◆ **Exercise prompt**: From the records below, set down exactly the lines starting with the line that contains "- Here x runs" and going on through the line that contains "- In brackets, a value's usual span". Nothing else is wanted.

━━━━━ Provided records

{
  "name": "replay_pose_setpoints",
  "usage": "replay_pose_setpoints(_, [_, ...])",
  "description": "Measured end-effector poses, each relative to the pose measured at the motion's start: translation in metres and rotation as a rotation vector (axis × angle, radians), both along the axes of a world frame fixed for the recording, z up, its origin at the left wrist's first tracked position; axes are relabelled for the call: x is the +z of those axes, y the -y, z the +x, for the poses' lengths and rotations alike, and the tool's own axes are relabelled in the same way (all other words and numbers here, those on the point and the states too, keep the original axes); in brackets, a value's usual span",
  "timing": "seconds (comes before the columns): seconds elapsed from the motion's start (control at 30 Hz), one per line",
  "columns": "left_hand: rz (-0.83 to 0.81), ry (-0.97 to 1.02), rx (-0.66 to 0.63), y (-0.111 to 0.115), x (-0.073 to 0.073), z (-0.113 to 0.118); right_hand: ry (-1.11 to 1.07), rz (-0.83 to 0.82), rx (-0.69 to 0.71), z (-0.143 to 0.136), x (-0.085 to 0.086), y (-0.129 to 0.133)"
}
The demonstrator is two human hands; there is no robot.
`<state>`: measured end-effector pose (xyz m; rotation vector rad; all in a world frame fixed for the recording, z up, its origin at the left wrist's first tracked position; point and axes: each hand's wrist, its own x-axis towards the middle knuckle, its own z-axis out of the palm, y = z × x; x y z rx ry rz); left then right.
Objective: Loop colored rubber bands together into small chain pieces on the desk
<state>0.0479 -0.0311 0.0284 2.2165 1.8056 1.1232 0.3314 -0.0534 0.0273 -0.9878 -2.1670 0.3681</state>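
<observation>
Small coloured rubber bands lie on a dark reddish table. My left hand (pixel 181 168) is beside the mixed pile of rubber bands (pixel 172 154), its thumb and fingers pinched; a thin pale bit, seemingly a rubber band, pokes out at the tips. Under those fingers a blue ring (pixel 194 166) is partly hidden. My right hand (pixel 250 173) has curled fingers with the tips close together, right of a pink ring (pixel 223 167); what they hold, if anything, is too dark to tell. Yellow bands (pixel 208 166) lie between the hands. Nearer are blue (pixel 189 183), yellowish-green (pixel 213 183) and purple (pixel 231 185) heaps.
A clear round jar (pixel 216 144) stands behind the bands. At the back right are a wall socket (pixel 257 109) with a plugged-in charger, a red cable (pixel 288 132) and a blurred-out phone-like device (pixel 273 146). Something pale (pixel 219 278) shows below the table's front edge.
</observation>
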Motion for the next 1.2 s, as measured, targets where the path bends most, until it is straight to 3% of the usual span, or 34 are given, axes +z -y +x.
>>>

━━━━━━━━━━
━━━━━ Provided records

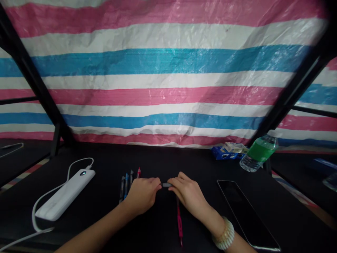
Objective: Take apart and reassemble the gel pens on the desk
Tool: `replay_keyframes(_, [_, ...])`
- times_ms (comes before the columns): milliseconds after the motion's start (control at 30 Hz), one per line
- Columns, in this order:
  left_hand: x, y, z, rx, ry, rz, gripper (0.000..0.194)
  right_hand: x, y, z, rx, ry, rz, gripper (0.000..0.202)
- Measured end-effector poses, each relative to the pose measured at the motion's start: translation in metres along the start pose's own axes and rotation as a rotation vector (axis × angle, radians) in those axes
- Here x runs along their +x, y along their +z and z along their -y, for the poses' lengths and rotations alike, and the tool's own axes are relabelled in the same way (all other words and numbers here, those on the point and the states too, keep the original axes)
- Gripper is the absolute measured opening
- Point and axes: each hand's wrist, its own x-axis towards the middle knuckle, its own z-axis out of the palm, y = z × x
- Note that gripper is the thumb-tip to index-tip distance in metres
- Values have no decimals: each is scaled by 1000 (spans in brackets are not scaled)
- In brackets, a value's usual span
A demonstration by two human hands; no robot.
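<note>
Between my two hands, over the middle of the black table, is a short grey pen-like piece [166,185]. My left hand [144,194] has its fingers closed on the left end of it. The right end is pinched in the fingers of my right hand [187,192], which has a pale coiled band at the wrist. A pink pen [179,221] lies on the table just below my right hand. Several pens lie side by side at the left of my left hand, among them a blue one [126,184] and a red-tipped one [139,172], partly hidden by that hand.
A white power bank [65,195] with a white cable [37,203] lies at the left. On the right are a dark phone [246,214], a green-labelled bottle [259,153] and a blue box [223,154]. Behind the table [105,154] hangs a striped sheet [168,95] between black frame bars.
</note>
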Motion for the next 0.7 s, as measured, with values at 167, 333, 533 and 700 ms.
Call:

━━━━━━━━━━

◆ **The answer**:
- Here x runs along their +x, y along their +z and z along their -y, for the poses' lengths and rotations alike, and the tool's own axes are relabelled in the same way (all other words and numbers here, those on the point and the states too, keep the original axes)
- Gripper is the absolute measured opening
- Point and axes: each hand's wrist, its own x-axis towards the middle knuckle, its own z-axis out of the palm, y = z × x
- Note that gripper is the thumb-tip to index-tip distance in metres
- Values have no decimals: each is scaled by 1000 (spans in brackets are not scaled)
- In brackets, a value's usual span

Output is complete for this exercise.